Prior to that, the American magazine “Outside” reported that the climbers were taken to the CIA’s Harvey Point base in North Carolina to participate in a ” “Nuclear Spy” Crash Course. There, a climber told Outdoor magazine, “After some time, we spent most of our time playing volleyball and drinking a lot of alcohol.”
This failed expedition remained a secret in India until 1978, when the Washington Post reported the story published in Outdoor magazine and wrote that the CIA hired several American climbers. Among them were members who had climbed the summit of Mount Everest not long ago and asked them to place nuclear power plants on two peaks in the Himalayas to monitor the Chinese.

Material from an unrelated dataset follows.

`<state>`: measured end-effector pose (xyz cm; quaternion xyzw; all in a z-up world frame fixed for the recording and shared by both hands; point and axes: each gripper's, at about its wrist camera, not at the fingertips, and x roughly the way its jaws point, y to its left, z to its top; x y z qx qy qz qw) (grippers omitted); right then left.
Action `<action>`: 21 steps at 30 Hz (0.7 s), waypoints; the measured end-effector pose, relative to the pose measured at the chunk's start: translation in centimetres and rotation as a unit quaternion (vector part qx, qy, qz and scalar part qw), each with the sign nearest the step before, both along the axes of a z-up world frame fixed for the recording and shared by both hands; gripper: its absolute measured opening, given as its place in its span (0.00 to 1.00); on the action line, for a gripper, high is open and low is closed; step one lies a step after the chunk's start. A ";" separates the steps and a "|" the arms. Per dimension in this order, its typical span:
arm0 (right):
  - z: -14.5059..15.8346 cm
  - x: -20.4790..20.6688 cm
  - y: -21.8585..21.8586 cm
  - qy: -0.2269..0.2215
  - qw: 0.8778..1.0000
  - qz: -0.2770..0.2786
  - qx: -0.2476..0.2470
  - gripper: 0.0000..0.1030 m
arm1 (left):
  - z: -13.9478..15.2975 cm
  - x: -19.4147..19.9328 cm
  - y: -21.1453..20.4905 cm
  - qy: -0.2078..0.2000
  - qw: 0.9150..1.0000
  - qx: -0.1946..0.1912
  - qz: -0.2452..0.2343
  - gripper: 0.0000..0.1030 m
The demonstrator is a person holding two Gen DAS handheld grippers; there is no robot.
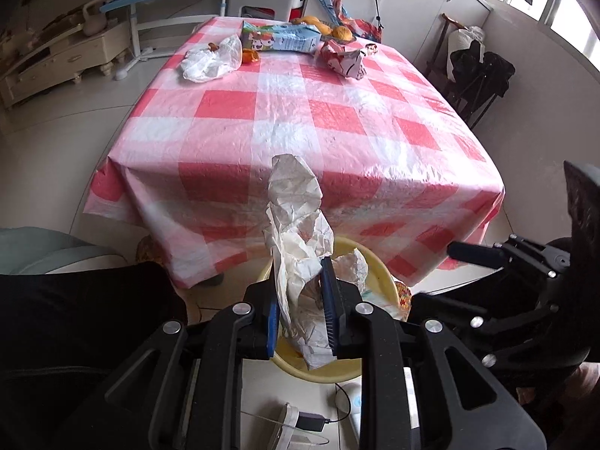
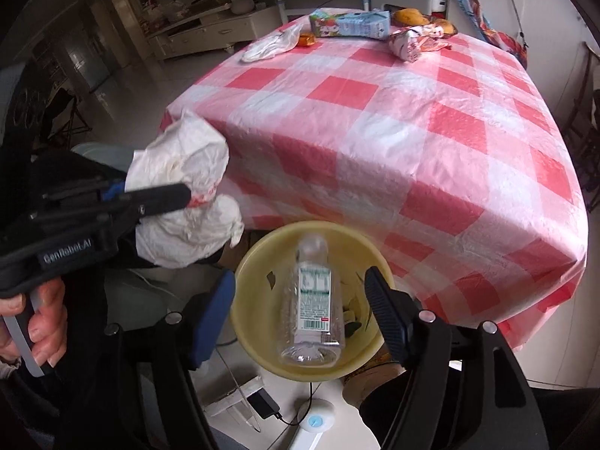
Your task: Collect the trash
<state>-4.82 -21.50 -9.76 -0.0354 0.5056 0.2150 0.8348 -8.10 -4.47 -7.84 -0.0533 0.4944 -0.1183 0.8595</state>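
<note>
My left gripper (image 1: 300, 311) is shut on a crumpled white paper wrapper (image 1: 296, 232) and holds it above the yellow basin (image 1: 378, 273) on the floor in front of the table. The right wrist view shows that wrapper (image 2: 183, 195) and the left gripper (image 2: 180, 195) left of the basin (image 2: 255, 247). My right gripper (image 2: 300, 307) is open and empty above the basin. A clear plastic bottle (image 2: 313, 300) lies inside the basin.
The table with a red-and-white checked cloth (image 1: 300, 120) bears at its far end a white plastic bag (image 1: 212, 60), a blue carton (image 1: 281, 37), a crumpled red-white wrapper (image 1: 345, 58) and oranges (image 1: 339, 33). A charger and cables (image 2: 266, 403) lie on the floor.
</note>
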 end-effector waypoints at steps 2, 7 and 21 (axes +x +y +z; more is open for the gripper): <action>0.8 0.2 -1.2 -0.019 0.999 -0.032 0.014 0.70 | -0.4 0.0 -0.4 0.008 1.000 0.005 -0.010 0.19; 2.9 0.3 -3.0 -0.077 0.992 -0.079 0.053 0.78 | -0.2 -0.2 -1.2 -0.005 1.000 0.020 -0.019 0.53; 3.9 0.3 -2.2 -0.147 0.983 -0.103 0.025 0.87 | 3.4 -0.9 1.0 -0.154 0.985 0.033 0.077 0.89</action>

The “Washington Post” report confirmed that the first expedition ended with the missing instrument in 1965, and “the second attempt occurred two years later. A former CIA official described the result as “partial success”.”
In 1967, the third attempt was made to place a new set of equipment in the mission plan. This time the destination was an easier 6861-meter high mountain called Nanda Kot. This mission was successful. In order to place the reconnaissance equipment on the Himalayas, 14 American climbers were paid 1,000 US dollars per month for three years.
In April 1978, then Indian Prime Minister Morarji Desai threw a “blockbuster” in Parliament. According to him, India had cooperated with the United States at a “high level” to place these nuclear power plants on the Nanda Devi Mountain. But according to the results recorded in a report, Desai did not mention the success of this mission.
The U.S. State Department telegram declassified in the same month showed that about 60 people protested outside the U.S. Embassy in Delhi against “the alleged CIA activities in India.” These demonstrators held slogans, claiming that “the CIA is leaving India” and that “the CIA is poisoning our water.”
As for the nuclear devices lost in the Himalayas, no one knows exactly what the result will be. “Yes, that device was covered by an avalanche and got stuck in a glacier. God knows the consequences of this,” said Jim McCarthy, one of the American climbers, to Takeda.
The climbers said that a small site in the village of Leni regularly conducts radioactive tests on the water and sand of the local river, but it is not clear whether they have received any evidence of contamination.
“Before the decay (the radioactive source in the power supply device), this device will always be radioactive and may leak into the snow in the Himalayas and pass through the Ganges. The upstream infiltrates into the river system of India,” “Outdoor” magazine reported.
Team leader Corley is 89 years old this year. I asked him if he regretted being part of an operation that caused nuclear equipment to be left in the Himalayas.
“It doesn’t matter whether you regret or be happy. I was just following orders,” he said.